Exercise prompt
Retype only what runs from the beginning of the data through the line with "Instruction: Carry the"; please omit the pictures and keep every line exact.

Available data
#####

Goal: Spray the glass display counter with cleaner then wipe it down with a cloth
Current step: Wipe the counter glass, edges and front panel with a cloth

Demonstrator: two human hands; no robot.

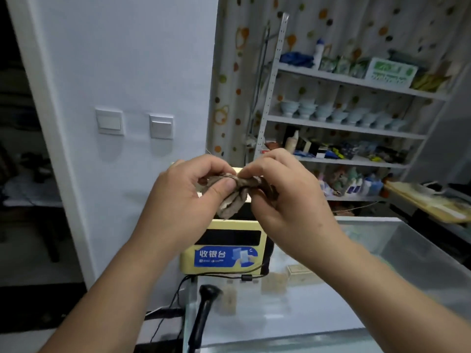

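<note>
Cloth (234,197) was bunched, held in air above yellow terminal (224,261) at far end of glass counter (356,289). Left hand (183,194) and right hand (285,189) both pinched it, fingers curled. Best bet: open it flat, fold into pad before wiping.

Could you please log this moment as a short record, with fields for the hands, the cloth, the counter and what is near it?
hands: left hand and right hand each pinch one end of the cloth
cloth: brown, bunched, held in the air between the hands
glass counter: below the hands, not touched by the cloth
at counter's left end: yellow cashier device with a blue label; black scanner nearer the camera
background: white shelf rack with bowls and bottles
stage: wiping not yet begun
</note>
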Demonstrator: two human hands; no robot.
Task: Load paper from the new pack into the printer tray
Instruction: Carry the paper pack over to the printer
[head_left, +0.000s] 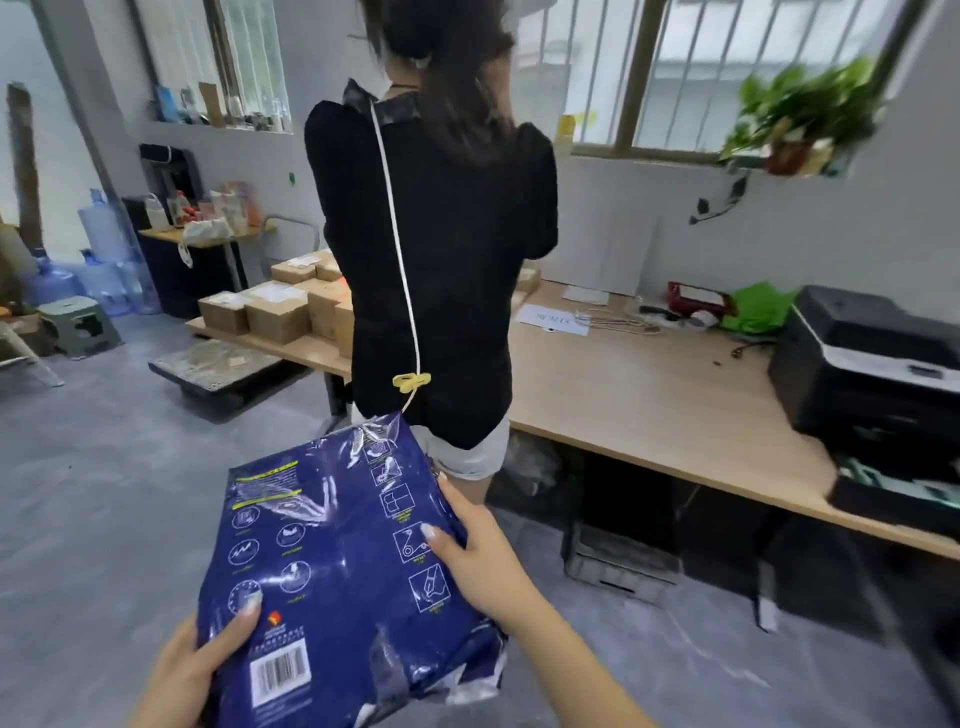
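Note:
I hold a dark blue, glossy paper pack (337, 561) in both hands, low in the middle of the head view. Its back shows white icons and a barcode, and its near right corner looks torn. My left hand (202, 660) grips the near left corner with the thumb on top. My right hand (478, 556) clasps the right edge. The black printer (872, 374) stands on the wooden desk (649, 395) at the far right, well away from the pack. A dark tray (898, 499) with pale sheets juts out below the printer.
A person in a black top (436, 249) stands with their back to me, right beyond the pack, at the desk. Cardboard boxes (280, 306) sit on a low table at the left. Water jugs (104, 260) and a stool (78, 322) lie farther left. Crates (618, 561) are under the desk.

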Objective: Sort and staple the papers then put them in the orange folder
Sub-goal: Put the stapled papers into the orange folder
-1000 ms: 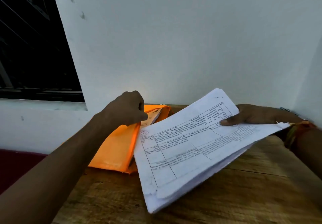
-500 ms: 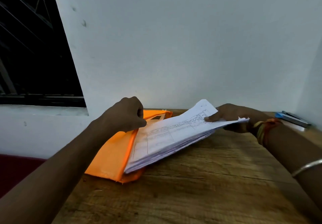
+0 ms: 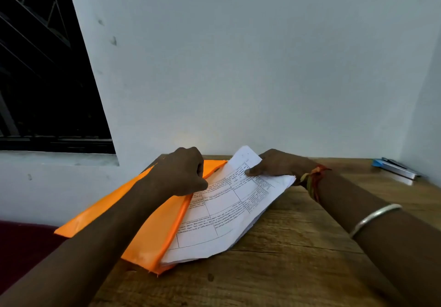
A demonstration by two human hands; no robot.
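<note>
An orange folder point(image 3: 152, 230) lies at the left end of the wooden table point(image 3: 298, 259), partly over its edge. My left hand point(image 3: 183, 173) grips the folder's upper flap at its opening edge and holds it lifted. A stack of white papers point(image 3: 222, 218) with printed tables sits partway inside the folder, its left side tucked under the flap. My right hand point(image 3: 279, 165) pinches the stack's far right corner, thumb on top.
A blue-and-silver stapler-like object point(image 3: 393, 167) lies at the table's far right, by the wall corner. A white wall rises right behind the table. A dark barred window point(image 3: 47, 80) is on the left, a dark red surface point(image 3: 21, 247) below it.
My right hand has lowered the stack from a raised tilt and slid it leftward into the folder. My left hand has kept hold of the flap.
</note>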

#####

Response area
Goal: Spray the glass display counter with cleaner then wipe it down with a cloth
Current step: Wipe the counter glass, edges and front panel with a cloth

Demonstrator: two human hands; no robot.


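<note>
Cloth (234,197) was bunched, held in air above yellow terminal (224,261) at far end of glass counter (356,289). Left hand (183,194) and right hand (285,189) both pinched it, fingers curled. Best bet: open it flat, fold into pad before wiping.

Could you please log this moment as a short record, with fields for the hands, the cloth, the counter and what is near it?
hands: left hand and right hand each pinch one end of the cloth
cloth: brown, bunched, held in the air between the hands
glass counter: below the hands, not touched by the cloth
at counter's left end: yellow cashier device with a blue label; black scanner nearer the camera
background: white shelf rack with bowls and bottles
stage: wiping not yet begun
</note>
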Demonstrator: two human hands; no robot.
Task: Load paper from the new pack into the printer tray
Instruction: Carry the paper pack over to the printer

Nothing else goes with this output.